PROBLEM DETAILS:
Without including any pictures, copy every line below exactly.

DATA BELOW:
....

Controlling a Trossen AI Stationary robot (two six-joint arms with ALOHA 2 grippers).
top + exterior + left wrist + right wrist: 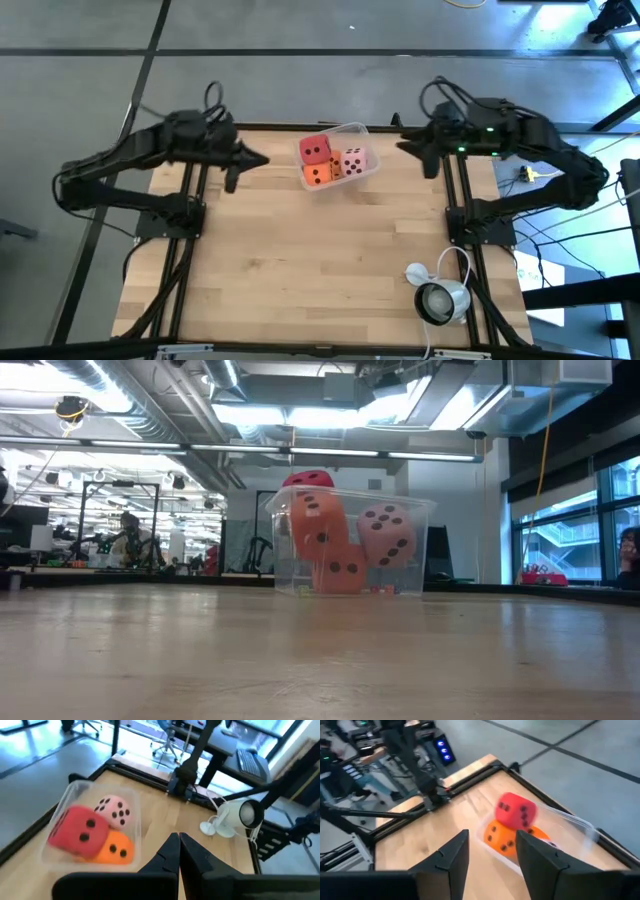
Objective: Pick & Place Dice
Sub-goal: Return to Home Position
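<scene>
A clear plastic tub (365,132) stands on the table at the middle of its far edge and holds the dice. The red die (315,150) lies on top of an orange die (319,175), with the pink die (354,161) beside them. The low view shows two orange dice (318,525) (343,570) stacked under the red die (310,479), with the pink die (386,537) leaning against them. My left gripper (258,159) hovers left of the tub, shut and empty (178,836). My right gripper (403,146) hovers right of the tub, open and empty (492,834).
A white lamp-like device with a round base (440,298) and a cable lies on the table's near right part. Black frame rails (190,250) run along the left and right sides of the wooden top. Bare wood stretches between the tub and the near edge.
</scene>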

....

FINISHED EXERCISE:
Controlling a Trossen AI Stationary robot (two six-joint arms with ALOHA 2 grippers).
top + exterior + left wrist + right wrist: 
Objective: Pick & Place Dice
Sub-goal: Return to Home Position
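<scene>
A clear plastic tub (365,132) stands on the table at the middle of its far edge and holds the dice. The red die (315,150) lies on top of an orange die (319,175), with the pink die (354,161) beside them. The low view shows two orange dice (318,525) (343,570) stacked under the red die (310,479), with the pink die (386,537) leaning against them. My left gripper (258,159) hovers left of the tub, shut and empty (178,836). My right gripper (403,146) hovers right of the tub, open and empty (492,834).
A white lamp-like device with a round base (440,298) and a cable lies on the table's near right part. Black frame rails (190,250) run along the left and right sides of the wooden top. Bare wood stretches between the tub and the near edge.
</scene>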

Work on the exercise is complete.